Day One, on the Pelican (our boat see picture below): Current location: 29 deg N, 90 deg W; heading due south, temperature 85 deg F. The crew is very friendly and the cook is this old Cajun swamp guy who looks like he has never left this area. He stocked the fridge with all of the best foods, fruits and snacks you can think of and we have free reign of the kitchen. For dinner tonight I had an awesome sandwich with fresh blackberries on the side. We are pushing off at 11:44 pm and our first sampling is due to take place at 4 am. The little town where the boat was docked is called Cocodrie, LA, and it is totally isolated. There is only one road that goes in and out and the town is inhabited by about 400 people and most of them are fishermen or work for fishermen. The equipment on board the Pelican is extensive, if I had to guess I think the net worth of this boat is a few million dollars. There is a guy whose job is only to make sure that all the equipment works. We brought our own stuff including two huge boxes of dry ice and two travel containers of liquid nitrogen. As of now, we are collecting brains and gonads of Atlantic croaker and flash freezing them for later analysis. Due to the large amount of drought the hypoxic area, where we need to collect, is very small this year.

Research vessel: Pelican

Status update Pelican, Day 2. Current Location: 29.36 deg N, 90.00 deg W, water temperature 29.9 deg c. Total injuries=2: 1 blister, 1 puncture wound from angry fish. I can’t see the shore from the boat but it feels like I can due to the amount of oil rigs.

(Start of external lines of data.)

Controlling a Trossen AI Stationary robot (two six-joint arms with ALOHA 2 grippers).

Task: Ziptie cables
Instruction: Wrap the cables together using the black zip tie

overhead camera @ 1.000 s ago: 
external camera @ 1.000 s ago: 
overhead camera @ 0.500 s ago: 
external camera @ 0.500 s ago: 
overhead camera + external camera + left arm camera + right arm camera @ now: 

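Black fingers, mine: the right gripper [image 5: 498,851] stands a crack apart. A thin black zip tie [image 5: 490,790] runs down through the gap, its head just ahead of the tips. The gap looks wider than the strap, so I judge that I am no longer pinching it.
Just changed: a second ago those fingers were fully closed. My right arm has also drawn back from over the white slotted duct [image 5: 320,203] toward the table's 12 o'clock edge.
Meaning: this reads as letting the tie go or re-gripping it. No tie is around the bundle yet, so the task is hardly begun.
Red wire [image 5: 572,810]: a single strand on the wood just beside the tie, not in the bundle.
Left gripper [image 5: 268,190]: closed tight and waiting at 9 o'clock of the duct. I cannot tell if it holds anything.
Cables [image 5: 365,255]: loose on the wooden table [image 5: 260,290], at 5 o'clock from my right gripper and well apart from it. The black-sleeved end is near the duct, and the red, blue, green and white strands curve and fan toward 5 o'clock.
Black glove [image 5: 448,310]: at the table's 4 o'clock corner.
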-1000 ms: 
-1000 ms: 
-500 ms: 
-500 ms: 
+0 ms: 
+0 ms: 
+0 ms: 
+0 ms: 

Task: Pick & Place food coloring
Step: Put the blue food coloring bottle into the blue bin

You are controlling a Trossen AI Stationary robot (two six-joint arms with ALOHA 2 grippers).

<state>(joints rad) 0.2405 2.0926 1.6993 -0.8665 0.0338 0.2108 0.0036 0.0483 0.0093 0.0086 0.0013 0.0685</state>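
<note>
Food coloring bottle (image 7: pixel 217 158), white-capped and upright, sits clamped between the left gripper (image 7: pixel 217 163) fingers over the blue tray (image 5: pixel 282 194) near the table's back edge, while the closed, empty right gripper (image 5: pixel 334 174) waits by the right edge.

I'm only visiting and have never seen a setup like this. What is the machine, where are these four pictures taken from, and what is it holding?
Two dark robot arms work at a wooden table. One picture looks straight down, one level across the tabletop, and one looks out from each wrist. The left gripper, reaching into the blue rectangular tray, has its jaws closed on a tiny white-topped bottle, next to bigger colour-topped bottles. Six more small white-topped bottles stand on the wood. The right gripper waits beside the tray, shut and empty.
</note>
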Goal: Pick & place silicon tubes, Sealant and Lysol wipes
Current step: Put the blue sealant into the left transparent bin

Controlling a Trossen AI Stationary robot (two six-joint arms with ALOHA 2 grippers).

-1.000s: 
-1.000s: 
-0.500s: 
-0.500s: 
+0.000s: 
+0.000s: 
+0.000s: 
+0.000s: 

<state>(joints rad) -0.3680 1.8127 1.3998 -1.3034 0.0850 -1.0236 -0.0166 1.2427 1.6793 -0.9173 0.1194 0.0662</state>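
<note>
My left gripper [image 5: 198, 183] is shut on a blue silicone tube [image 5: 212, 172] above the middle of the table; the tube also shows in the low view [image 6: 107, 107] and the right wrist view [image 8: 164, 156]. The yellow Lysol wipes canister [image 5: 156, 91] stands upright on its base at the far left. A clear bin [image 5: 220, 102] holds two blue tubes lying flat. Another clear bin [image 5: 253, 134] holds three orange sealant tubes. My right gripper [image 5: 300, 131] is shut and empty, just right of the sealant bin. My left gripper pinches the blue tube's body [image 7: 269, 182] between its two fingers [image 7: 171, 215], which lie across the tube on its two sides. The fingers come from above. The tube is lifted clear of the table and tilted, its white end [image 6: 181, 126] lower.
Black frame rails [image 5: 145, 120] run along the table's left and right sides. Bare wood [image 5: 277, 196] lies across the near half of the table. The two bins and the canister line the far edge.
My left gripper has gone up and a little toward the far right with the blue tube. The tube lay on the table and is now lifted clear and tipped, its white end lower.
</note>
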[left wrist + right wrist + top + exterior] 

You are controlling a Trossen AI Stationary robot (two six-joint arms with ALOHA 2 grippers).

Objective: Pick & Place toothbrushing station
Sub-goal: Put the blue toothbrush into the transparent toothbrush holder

It is impressive and the number is multiplied due to unused oil rigs and these miniature platforms that I assume are for trial drills. For every active oil rig there are at least three unused platforms. Sleep was hard to get last night, the sea was very calm but Kay and I, being the only girls and mere graduate students, were subjected to the room closest to the engine. There is also this constant sound of sloshing water due to the fact that our beds are actually underwater. I am thoroughly convinced that the shower is bigger than our bedroom. We woke up this morning to pancakes and fresh fruit and a fresh haul of croaker. One of the scientists on board is doing some tagging experiments and we all got a chance to tag a croaker with a radio transmitter. He then gave us a run down of this $500,000 robot that was lowered into the water. Most of the activity occurs in 10 minute intervals with a couple of hours in between, so I have been alternating reading and watching the TV to keep myself busy. The most interesting character so far has to be the head engineer. Upon his arrival he began cussing repeatedly about this and that, then he sat down and ate almost a whole chicken. He wanders around and grumbles at everyone then disappears upstairs in the cockpit. He’s ranked at about an 8.5 on my 1-10 scale of saltyness.

Status update Pelican day 3: Location 28 deg N, 90 deg W. All day today was spent driving in circles trying to follow the fish we tagged yesterday. Therefore the Internet and TV didn’t work because satellites don’t work in circles??! We finally started working after dinner and one professor didn’t really explain what we were doing at all, and I wasn’t allowed to touch anything. That made me, of course, incredibly frustrated and useless so I dissected brains out of about 15 fish just to keep myself busy. The weather is amazing, the moon looked awesome, I got to see a dolphin and a giant school of fish feeding at night. Drama On the boat: Salty man and Cajun guy got into an argument and I understood about three words total, two of which were curse words. I need to get in on this secret boat lingo.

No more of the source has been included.